- [PROBLEM TO WORK ON]: Please copy each line from the entries that contains the string "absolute".

[RAW DATA — start]

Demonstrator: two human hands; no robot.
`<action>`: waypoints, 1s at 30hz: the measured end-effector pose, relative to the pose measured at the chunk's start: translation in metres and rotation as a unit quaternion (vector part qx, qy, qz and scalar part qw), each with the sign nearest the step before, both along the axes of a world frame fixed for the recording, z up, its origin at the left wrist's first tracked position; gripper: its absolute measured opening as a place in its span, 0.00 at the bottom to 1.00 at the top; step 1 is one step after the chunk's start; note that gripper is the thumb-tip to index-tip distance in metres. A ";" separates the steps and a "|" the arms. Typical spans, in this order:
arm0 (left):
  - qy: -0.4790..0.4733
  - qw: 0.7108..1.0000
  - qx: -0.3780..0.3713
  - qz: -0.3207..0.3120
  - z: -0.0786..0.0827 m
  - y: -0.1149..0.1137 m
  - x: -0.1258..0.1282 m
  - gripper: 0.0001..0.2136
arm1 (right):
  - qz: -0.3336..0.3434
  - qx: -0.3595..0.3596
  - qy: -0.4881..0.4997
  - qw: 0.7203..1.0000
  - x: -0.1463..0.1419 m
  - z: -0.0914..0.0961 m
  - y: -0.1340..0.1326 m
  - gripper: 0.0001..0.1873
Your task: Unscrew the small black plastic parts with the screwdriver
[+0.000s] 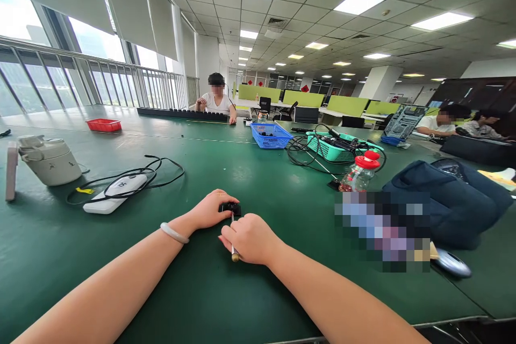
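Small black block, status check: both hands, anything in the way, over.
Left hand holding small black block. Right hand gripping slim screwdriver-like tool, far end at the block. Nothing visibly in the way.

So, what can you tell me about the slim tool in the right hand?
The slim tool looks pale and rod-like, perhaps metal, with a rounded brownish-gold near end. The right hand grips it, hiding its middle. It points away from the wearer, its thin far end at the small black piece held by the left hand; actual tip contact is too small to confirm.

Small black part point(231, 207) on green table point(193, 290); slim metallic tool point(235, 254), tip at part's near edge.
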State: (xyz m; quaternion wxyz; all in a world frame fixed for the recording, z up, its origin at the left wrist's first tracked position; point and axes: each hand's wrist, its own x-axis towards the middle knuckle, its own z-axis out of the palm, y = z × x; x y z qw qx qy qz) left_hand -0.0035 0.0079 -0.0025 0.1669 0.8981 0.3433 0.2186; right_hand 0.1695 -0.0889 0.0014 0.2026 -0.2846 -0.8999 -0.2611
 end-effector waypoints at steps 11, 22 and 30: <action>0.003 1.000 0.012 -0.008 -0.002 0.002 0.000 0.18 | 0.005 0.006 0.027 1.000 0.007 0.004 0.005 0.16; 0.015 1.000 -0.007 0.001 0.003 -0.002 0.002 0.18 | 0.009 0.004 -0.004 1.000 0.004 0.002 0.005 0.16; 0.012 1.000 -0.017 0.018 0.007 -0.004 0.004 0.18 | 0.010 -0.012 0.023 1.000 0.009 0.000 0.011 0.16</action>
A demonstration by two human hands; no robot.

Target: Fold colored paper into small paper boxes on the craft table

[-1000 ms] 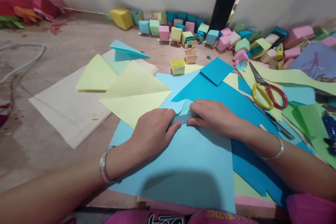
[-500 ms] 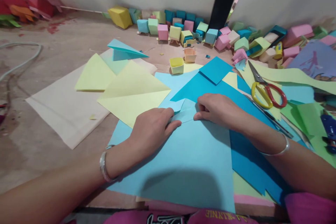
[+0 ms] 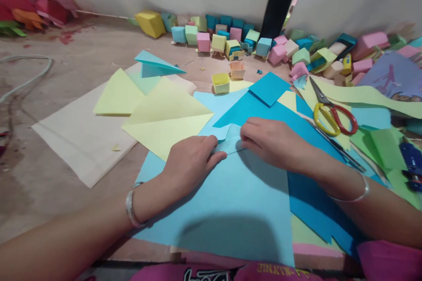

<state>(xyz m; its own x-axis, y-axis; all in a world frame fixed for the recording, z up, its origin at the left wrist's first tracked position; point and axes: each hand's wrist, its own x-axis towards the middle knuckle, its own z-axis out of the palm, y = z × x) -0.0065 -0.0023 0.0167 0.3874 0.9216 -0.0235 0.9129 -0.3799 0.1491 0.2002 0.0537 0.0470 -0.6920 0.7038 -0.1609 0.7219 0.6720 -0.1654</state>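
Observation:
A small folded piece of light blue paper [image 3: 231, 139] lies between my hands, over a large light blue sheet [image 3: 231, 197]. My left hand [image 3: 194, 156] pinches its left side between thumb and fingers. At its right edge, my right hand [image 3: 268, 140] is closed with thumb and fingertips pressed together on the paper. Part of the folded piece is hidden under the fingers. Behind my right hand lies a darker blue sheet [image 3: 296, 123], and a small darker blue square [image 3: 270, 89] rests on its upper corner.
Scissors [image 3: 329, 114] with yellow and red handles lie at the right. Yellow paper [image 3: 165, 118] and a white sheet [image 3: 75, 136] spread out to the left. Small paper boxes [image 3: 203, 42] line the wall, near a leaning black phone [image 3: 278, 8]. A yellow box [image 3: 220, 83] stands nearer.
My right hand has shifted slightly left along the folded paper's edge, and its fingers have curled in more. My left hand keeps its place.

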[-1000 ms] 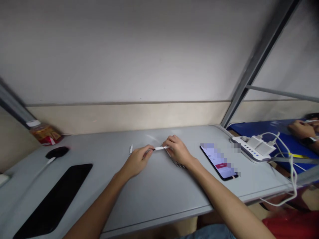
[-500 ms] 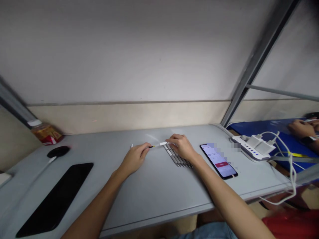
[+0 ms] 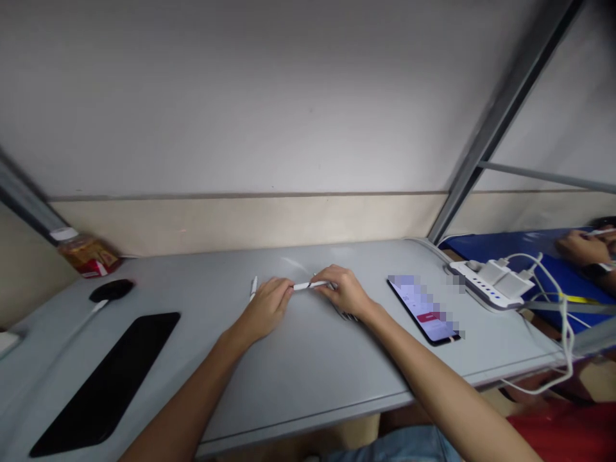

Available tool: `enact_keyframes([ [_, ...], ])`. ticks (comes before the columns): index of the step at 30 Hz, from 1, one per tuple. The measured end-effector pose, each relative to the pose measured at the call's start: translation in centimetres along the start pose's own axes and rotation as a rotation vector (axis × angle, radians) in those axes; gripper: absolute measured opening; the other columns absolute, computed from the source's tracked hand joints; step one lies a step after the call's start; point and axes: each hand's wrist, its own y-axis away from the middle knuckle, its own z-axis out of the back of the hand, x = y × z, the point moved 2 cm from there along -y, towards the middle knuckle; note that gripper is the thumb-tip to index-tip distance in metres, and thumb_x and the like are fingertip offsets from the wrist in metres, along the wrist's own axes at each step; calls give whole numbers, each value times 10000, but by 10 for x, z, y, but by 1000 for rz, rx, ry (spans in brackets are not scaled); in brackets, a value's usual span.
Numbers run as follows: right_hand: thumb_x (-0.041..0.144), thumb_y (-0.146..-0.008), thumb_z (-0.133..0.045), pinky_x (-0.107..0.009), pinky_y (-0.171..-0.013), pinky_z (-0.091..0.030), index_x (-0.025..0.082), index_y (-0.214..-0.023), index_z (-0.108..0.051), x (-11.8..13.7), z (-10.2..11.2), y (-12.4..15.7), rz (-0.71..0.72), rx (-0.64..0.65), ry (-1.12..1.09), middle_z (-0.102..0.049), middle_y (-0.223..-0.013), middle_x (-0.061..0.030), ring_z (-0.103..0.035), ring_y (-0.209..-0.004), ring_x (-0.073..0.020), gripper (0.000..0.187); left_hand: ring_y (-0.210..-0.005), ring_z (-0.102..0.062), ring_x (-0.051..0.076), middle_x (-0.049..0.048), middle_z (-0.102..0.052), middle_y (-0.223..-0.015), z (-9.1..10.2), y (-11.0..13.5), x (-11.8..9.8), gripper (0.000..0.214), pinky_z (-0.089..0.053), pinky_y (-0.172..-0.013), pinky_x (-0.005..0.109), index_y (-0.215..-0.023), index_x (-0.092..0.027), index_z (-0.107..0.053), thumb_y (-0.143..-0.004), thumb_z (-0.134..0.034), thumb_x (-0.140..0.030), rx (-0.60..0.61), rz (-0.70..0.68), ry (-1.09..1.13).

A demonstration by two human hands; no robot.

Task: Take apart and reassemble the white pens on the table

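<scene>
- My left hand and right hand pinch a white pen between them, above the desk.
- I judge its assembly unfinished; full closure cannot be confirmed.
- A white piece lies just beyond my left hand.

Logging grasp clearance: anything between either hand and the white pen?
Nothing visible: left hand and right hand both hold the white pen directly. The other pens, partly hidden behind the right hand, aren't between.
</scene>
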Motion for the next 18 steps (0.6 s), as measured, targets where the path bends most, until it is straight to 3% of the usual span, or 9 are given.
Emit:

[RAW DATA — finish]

- [RESPONSE TO THE EXERCISE]:
`<action>`: waypoints, 1s at 30hz: the measured end-effector pose, relative to the pose measured at the chunk's start: translation in metres and rotation as a unit quaternion (vector part qx, qy, qz and scalar part qw), each with the sign nearest the step before, both along the axes of a world frame fixed for the recording, z up, its origin at the left wrist's first tracked position; gripper: its absolute measured opening as a place in its span, 0.00 at the bottom to 1.00 at the top; step 1 is one step after the chunk's start; note that gripper is the thumb-tip to index-tip distance in metres. A ";" separates the steps and a "|" the arms. Typical spans, in this order:
Available tool: `enact_keyframes([ [_, ...], ])`. ticks (comes before the columns): index of the step at 30 Hz, from 1, one per tuple. The measured end-effector pose, each relative to the pose measured at the call's start: translation in centimetres along the start pose's own axes and rotation as a rotation vector (axis × angle, radians) in those axes; gripper: absolute measured opening; the other columns absolute, computed from the source's tracked hand joints; step one lies a step after the call's start; point and axes: each hand's wrist, its own y-axis away from the middle knuckle, its own z-axis out of the back of the hand, x = y × z, the point moved 2 cm from there along -y, towards the middle knuckle; note that gripper is the thumb-tip to index-tip distance in metres, and thumb_x and the like are fingertip offsets from the wrist in metres, along the wrist's own axes at each step; calls give whole numbers, each value times 10000, but by 10 for x, z, y, but by 1000 for rz, rx, ry (spans in brackets are not scaled); in brackets, a value's usual span.

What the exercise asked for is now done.